Aku menuang susu yang kubeli kemarin dalam sebuah mangkuk kecil, lalu kuberikan pada kucing itu. Ia tampak lahap menjilat‒jilat cairan putih itu. Memancing tanganku untuk mengusap‒usap kepalanya. Tak lama, ia membalik badannya menjadi terlentang. Aku mengerjap.

"Dasar manja," ujarku sembari mengusap‒usap perutnya. Keempat kakinya bergerak‒gerak, membuatku terkekeh pelan.

"Aku sangat ingin menerimamu di sini, tapi aku tidak punya pemasukan tambahan untuk membelikan susu untukmu." Lagi dia mengeong. Ya Tuhan, imutnya. Tapi maaf, aku tidak bisa menerimamu di sini.

Kuangkat kucing gemuk itu keluar dari apartemenku lalu kuletakkan di depan pintu. Aku mengucapkan selamat tinggal padanya. Entah paham atau tidak lalu aku pun menutup pintu. Namun, baru dua langkah aku berjalan, raungan petir serta hujan deras langsung membuat hatiku dipenuhi dengan rasa bersalah. Maka dengan terpaksa, kubuka pintuku lagi. Namun, aku sudah tidak menemukan kucing itu lagi.

Mungkin dia sudah ditemukan oleh pemiliknya. Terus saja aku mendoktrin pikiranku. Baiklah, sekarang waktunya memberi makan para cacing kelaparan di perutku.

Namun, ketika aku kembali mencapai dapur, kulihat kucing itu ada di sana. Duduk di sofa sembari menjilat-jilat salah satu kaki depannya.

"Kau ... bagaimana bisa? Ah, sudahlah."

Pada akhirnya, aku menyerah dan membiarkannya tidur di tempatku malam ini. Lagipula badai sedang mengamuk di luar sana.

Aku sudah membuatkan tempat tidur untuknya dari keranjang parsel yang kudapat setelah membongkar lemari kemudian kuisi dengan selimut, namun dia enggan tidur di sana dan malah berbaring nyaman di atas tempat tidurku. Otakku sudah cukup lelah dan rasa kantuk mulai menyerangku. Maka malam ini, aku pun tidur di sofa.

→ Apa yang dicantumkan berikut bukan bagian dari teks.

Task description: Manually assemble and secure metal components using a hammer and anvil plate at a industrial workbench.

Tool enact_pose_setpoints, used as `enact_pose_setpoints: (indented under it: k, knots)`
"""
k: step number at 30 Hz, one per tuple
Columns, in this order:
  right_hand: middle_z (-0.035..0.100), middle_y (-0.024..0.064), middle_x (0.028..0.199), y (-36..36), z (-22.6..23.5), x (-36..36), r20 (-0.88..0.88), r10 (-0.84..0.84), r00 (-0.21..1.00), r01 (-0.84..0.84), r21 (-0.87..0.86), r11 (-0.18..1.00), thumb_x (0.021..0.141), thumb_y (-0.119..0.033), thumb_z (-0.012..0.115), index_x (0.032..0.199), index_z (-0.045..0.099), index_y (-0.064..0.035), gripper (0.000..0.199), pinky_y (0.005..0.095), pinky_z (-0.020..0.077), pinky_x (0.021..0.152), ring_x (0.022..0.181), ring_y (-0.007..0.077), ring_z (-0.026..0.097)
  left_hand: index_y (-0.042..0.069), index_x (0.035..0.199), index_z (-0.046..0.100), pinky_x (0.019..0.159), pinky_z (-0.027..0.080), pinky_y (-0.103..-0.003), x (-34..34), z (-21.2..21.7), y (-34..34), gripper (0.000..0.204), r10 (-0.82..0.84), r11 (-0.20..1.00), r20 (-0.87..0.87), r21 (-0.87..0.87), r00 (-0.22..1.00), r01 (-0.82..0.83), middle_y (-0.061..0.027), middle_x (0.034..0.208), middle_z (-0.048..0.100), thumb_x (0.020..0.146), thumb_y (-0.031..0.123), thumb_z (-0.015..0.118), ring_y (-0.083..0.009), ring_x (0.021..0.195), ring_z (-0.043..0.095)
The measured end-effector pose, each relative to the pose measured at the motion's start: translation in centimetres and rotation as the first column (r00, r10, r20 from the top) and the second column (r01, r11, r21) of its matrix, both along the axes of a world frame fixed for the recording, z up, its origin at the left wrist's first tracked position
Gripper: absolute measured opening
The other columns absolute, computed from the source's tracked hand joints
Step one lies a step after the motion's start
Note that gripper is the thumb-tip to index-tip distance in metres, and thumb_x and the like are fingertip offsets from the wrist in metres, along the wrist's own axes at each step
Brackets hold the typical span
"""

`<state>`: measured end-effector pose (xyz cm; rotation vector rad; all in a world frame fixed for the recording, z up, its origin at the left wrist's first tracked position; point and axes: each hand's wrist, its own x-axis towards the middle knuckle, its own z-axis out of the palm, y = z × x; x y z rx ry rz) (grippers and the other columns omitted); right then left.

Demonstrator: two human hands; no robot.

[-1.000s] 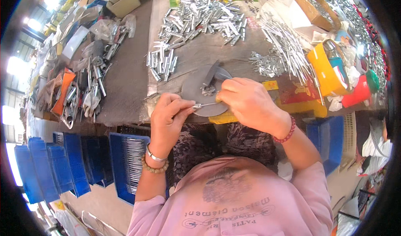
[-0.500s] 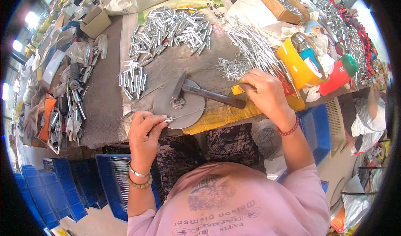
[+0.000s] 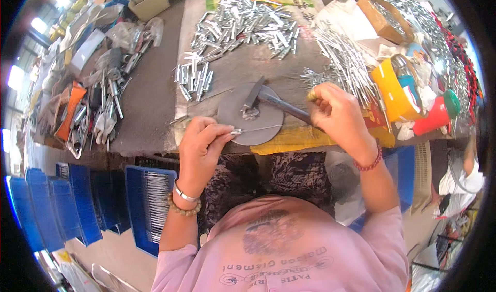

Aku tidak tahu kenapa tapi rasanya aku baru saja diperbudak oleh kucing.

Dan paginya, aku menemukan kucing itu tertidur di atas perutku dengan damai.

Kau jatuh cinta padaku ya, kucing?

Sepertinya ini akibat perkataanku kemarin bahwa aku sudah gila. Mulai sekarang, aku akan berhati‒hati jika ingin mengatakan sesuatu.